Blue dye, part of City’s new approach to glyphosate application
The City of Joondalup has started using blue marker dye with all glyphosate applications to make it easier for people to identify where the herbicide has recently been sprayed.
While glyphosate is approved for use in Australia by the Australian Pesticides and Veterinary Medicines Authority (APVMA), some members of the community have raised concerns about its application.
The blue dye is not classified as hazardous as per GHS classification*. Alongside advisory signage, it will give people the opportunity, should they choose, to avoid recently sprayed areas.
The City manages 533 hectares of bushland, many of which are recognised as having local and regional significance, more than 370 parks and 588 hectares of reserves – as well as a substantial number of urban landscaping areas.
Effective weed management is critical to ensuring the long-term protection of the City’s biodiversity assets.
More than 90 per cent of weed control within the City is managed using non chemical weed control methods.
Joondalup Mayor Albert Jacob said the use of marker dye was just one of several changes the City was making to its integrated approach to weed management.
“The blue dye will act as a visual reminder that glyphosate has been used in the area,” he said.
The City has been quick to implement changes to its integrated weed management program, as recently adopted by Joondalup Council.
- Glyphosate use advisory signage is now left in place for a minimum of 24 hours, following its application.
- Glyphosate is not sprayed within play spaces on City parks and reserves, or within 50 metres of schools, established childcare and community facilities (hired by playgroups);
- The City continues to undertake weed control trials, both chemical and non-chemical, as new products and technologies become available.
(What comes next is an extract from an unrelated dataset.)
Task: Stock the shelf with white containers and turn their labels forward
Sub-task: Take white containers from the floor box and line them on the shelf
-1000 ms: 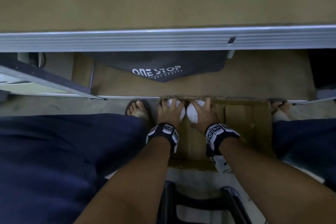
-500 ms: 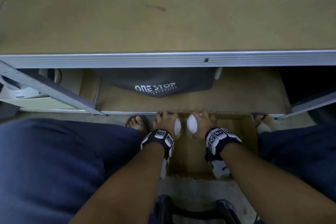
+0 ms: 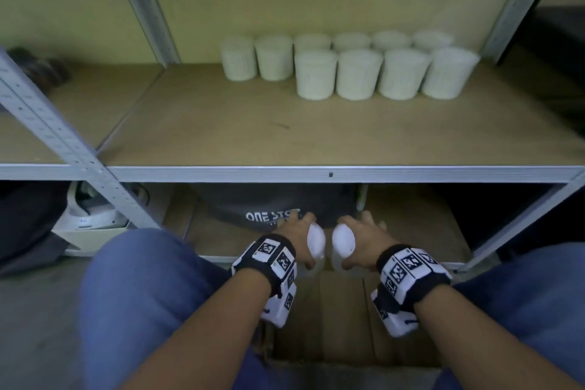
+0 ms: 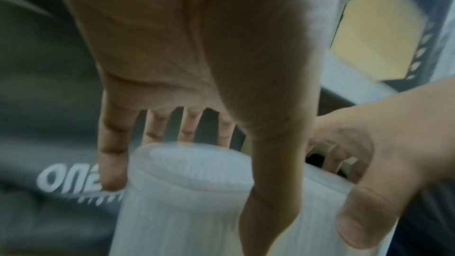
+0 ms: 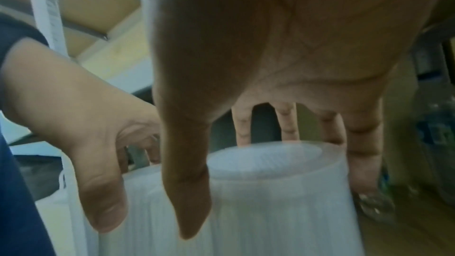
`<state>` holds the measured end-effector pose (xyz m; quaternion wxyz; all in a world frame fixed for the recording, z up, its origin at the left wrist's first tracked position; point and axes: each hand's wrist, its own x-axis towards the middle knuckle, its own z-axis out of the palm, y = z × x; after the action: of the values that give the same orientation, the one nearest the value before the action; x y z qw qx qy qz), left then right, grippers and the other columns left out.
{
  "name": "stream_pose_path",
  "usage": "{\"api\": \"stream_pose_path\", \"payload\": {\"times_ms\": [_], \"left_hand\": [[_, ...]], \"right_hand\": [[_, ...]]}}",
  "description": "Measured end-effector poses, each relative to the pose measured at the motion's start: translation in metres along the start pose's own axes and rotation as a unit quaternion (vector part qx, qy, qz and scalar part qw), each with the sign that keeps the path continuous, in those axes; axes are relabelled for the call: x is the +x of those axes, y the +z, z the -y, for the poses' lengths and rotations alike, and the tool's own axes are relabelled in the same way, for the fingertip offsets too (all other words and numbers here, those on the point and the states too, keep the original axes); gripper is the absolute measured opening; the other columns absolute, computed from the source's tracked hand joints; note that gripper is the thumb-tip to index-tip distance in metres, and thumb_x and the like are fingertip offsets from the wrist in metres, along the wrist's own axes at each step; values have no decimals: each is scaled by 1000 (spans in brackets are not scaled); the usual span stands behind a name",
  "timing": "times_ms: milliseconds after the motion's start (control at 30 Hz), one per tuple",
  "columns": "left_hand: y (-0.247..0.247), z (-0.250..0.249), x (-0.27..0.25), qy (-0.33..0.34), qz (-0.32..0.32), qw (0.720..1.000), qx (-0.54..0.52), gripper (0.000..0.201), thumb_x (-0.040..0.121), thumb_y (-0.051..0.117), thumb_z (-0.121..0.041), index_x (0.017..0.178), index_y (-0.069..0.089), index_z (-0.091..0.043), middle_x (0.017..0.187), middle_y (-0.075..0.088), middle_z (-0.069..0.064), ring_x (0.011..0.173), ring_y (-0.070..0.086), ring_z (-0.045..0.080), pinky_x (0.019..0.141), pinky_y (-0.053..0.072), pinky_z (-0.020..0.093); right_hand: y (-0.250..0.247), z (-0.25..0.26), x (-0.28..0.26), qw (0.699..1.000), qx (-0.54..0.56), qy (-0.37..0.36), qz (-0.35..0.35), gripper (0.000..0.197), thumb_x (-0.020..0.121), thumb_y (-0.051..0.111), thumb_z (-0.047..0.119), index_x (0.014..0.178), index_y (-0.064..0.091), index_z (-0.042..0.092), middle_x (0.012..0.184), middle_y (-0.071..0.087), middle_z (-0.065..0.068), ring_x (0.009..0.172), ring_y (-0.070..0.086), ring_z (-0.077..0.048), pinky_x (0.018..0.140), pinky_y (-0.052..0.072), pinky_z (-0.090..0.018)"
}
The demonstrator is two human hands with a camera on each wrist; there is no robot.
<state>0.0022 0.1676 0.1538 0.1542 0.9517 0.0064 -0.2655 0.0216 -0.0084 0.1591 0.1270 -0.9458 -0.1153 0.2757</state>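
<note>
Each hand holds one white ribbed container from above, side by side over the cardboard box (image 3: 342, 320). My left hand (image 3: 299, 239) grips the left container (image 3: 316, 239), whose lid shows in the left wrist view (image 4: 192, 178). My right hand (image 3: 361, 241) grips the right container (image 3: 343, 242), also in the right wrist view (image 5: 278, 182). Both sit below the front rail of the shelf (image 3: 285, 173). Several white containers (image 3: 348, 66) stand in two rows at the back right of the shelf board. Their labels are too blurred to read.
A grey upright post (image 3: 63, 149) slants across the left. A dark bag printed "ONE STOP" (image 3: 272, 209) lies on the lower shelf behind my hands. My knees in blue trousers (image 3: 142, 294) flank the box. Bare shelf board (image 3: 221, 123) lies in front of the rows.
Both hands have lifted the two containers up out of the box. My head has tilted up, bringing the shelf and its rows of containers into view.
</note>
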Motion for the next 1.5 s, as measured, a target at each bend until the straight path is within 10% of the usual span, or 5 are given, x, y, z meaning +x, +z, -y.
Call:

- The City is also working hard to implement further changes. These include:
- A ‘no spray’ verge list will soon be developed in which property owners, childcare facilities and schools can register to have the verge(s) adjacent to their property exempt from chemical weed treatment. The City will notify schools and childcare facilities of this register.
(Inclusion on this list will be subject to the property owner maintaining the verge and keeping it weed free. Property owners will need to register annually).
- An improved notification process will also be set up, where residents can be advised of upcoming scheduled chemical weed spraying activity as well as actual completed treatments.
- A dedicated page on the City’s website – outlining information and maps on the intended chemical treatment schedule and completed chemical treatment schedule – will also be developed.
*Globally Harmonised System of classification and labelling of chemicals as required by SafeWork Australia.